Siempre la había protegido, desde que era una niña frágil y enfermiza. Si Regina pudiera ver cuánto la valoran sus padres, se sentiría amada. Pero, por desgracia, Regina había muerto. Ahora solo quedaba su cuerpo, habitado por un alma ajena. Gerardo, dolido, abrazó a su esposa para consolarla.
El doctor salió para informar que ya podían pasar a verla. Manuel les indicó a sus suegros que pasaran primero. Él lo haría después.
Regina seguía inconsciente, pero ya estaba estable.
Cuando finalmente Manuel entró a verla, ella dormía profundamente. Sus padres se habían marchado a descansar. La madre de Regina no había dormido desde que aterrizó, y su agotamiento era evidente. Manuel notó unas gotas de sudor en la frente de su esposa, así que tomó un pañuelo y se las secó con cuidado.
Mientras lo hacía, notó cómo ella fruncía el entrecejo. Era una expresión de sufrimiento.
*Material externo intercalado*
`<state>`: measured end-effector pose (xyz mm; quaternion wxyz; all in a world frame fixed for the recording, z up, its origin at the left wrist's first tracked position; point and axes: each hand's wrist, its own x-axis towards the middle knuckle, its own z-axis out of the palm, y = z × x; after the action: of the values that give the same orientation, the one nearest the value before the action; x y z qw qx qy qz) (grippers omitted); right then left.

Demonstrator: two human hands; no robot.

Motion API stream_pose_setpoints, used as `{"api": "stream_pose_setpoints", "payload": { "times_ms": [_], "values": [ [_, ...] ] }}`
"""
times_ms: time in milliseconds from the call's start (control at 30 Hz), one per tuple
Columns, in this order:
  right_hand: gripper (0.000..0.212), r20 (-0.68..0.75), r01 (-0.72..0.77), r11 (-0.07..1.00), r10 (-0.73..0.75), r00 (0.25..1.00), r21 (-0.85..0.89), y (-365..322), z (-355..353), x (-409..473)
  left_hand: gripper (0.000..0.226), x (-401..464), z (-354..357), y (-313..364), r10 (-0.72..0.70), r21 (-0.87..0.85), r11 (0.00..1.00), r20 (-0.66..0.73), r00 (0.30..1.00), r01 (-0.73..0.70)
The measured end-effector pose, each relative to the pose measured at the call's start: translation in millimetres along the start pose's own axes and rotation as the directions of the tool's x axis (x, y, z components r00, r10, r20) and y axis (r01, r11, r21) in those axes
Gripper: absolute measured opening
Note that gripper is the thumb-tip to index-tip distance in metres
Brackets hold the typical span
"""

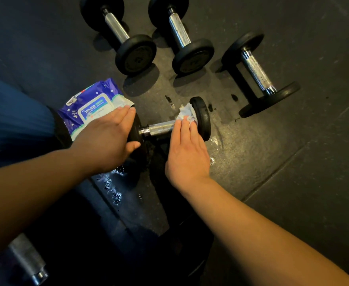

Iba a llamar a una enfermera, pero entonces escuchó su voz.
—Mi bebé… devuélveme a mi bebé… Óscar… no dejes que muera… mi bebé… no te vayas… quédate conmigo…
Las palabras salían entrecortadas, entre suspiros y lágrimas. Cada frase era un grito ahogado de dolor.
Manuel se quedó paralizado. ¿Por qué hablaba de Óscar? Él sabía que Regina no tenía relación con él... ¿o sí? Entonces, un nombre surgió en su mente como un relámpago: Alicia Marino. ¿Qué conexión podía haber entre ellas dos? Las sospechas comenzaron a crecer dentro de él.
Ella volvió a sumirse en un sueño profundo, y él se quedó allí, en silencio... pero con la mente encendida.